From a practical point of view, a discrete-time ARMA(p,q) random process $x[n]$ is nothing but the output of an LTI filter with coefficients $a_k$ and $b_k$ when the input is a white noise of unit variance, typically denoted as $v[n]$.

The LTI filter has the following system function:

$$ H(z) = \frac{B(z)}{A(z)} = \frac{ \sum_{k=0}^{k=q} b_k z^{-k} }{\sum_{k=0}^{k=p} a_k z^{-k} }= \frac{ b_0 + b_1 z^{-1} + ... + b_q z^{-q} }{ 1 + a_1 z^{-1} + ... + a_p z^{-p}} $$

The process is produced as the following: $$ v[n] \longrightarrow \boxed{ H(z) } \longrightarrow x[n] $$

Since the input has $\sigma_v^2 = 1$, $r_{vv}[k] = \delta[k]$, and $ S_{xx}(e^{j \omega} ) = 1 $ then it can be shown that (from LTI processing of random processes) the output metrics will be $$r_{xx}[k] = h[k] \star h^*[-k] $$ and $$ S_{xx}(e^{j \omega} ) = |H(e^{j \omega} )|^2 $$ where $h[n]$ is the impulse response of the LTI filter.

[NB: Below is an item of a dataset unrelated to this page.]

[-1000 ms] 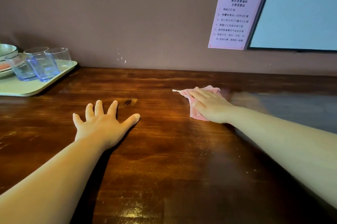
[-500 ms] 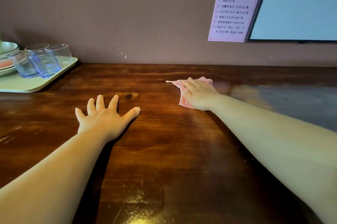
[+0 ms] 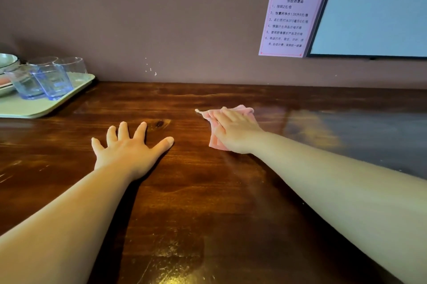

Two nice things about this ARMA modeling is that, first it's easy to calculate the statistical metrics of it, and second when you determine those coefficients $a_k$ and $b_k$ associated with an arbitrary random process $x[n]$, then the entire random process is replaced with just those $p+q+1$ variables $a_k$ and $b_k$ and some modeling error sequence. Such a modeling might yield great simplifications in various processing stages.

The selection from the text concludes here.